Georgia O’Keeffe first visited Europe when she was 65 and, with the availability of long-haul flights, began travelling extensively when she was 71, visiting South-East Asia, the Far East, India, the Middle East and Italy. Flying resulted in numerous sketches and paintings of rivers, landscapes and clouds as seen from the air.

Since 1949, she had lived permanently in New Mexico, dividing her time between two houses – winter and spring at Abiquiu and summer and autumn at Ghost Ranch. This painting, answering her ambition to fill a really large canvas, was done at Ghost Ranch. She was 77. ‘It kept me working every minute from six a.m. till eight or nine at night as I had to be finished before it was cold – I worked in the garage and it had no heat – Such a size is of course ridiculous but I had it in my head as something I wanted to do for a couple of years so I finally got at it and had a fine time – Not my best and not my worst.’ Today, it is her most famous work.
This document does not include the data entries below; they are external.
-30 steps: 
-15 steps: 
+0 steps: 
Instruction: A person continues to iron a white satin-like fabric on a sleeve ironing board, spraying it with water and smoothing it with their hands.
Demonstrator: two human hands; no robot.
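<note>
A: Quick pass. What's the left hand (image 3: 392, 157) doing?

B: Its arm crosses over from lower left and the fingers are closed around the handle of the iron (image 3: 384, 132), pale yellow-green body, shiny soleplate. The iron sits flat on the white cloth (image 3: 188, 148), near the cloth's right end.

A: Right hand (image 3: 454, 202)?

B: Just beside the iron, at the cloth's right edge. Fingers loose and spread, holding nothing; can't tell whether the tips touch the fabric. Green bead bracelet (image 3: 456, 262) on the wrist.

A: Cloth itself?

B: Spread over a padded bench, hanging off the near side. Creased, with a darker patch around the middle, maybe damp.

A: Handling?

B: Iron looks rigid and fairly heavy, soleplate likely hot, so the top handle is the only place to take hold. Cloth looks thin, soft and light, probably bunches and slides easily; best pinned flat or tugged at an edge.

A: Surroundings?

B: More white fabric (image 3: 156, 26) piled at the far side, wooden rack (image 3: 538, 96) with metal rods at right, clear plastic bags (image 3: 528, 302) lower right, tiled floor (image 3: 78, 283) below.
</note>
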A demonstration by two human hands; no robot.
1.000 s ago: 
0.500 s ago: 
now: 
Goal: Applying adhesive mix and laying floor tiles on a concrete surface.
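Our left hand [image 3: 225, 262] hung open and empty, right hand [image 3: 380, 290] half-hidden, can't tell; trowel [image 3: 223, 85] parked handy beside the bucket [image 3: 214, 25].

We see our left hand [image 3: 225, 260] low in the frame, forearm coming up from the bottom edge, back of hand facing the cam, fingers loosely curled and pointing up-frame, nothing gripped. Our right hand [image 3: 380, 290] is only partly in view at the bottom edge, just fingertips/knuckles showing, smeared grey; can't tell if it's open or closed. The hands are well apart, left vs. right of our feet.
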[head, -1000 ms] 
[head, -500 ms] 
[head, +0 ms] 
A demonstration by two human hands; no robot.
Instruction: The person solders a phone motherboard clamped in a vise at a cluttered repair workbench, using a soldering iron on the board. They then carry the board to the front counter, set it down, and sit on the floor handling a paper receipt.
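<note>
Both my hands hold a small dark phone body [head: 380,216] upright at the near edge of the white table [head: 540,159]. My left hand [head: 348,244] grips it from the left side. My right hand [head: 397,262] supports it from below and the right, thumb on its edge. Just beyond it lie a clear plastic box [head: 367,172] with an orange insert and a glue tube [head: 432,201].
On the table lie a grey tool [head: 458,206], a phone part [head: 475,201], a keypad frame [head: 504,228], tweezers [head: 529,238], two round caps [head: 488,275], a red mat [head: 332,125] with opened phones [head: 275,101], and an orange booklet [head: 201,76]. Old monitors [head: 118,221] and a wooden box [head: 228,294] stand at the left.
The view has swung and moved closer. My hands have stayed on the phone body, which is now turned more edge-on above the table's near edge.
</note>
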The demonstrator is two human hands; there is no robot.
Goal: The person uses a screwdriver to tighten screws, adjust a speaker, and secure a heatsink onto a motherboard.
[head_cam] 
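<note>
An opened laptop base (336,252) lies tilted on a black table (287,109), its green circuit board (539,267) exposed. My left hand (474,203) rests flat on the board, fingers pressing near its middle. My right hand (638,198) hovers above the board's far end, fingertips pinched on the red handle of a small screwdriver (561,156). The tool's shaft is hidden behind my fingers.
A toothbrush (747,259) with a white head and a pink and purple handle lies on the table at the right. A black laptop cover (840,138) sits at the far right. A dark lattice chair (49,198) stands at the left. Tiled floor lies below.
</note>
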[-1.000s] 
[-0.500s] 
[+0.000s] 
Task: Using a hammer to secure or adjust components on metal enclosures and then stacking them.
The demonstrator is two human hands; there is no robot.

In 1970, an O’Keeffe retrospective toured three major American cities. The painting proved too big for the doors of the museum in San Francisco, so it remained on loan at the Art Institute of Chicago until, after a decade, the money was raised to buy it for the permanent collection. It was an appropriate home. She had enrolled there as a student in 1905 and, in 1943, the institute was the first museum to honour her with a retrospective.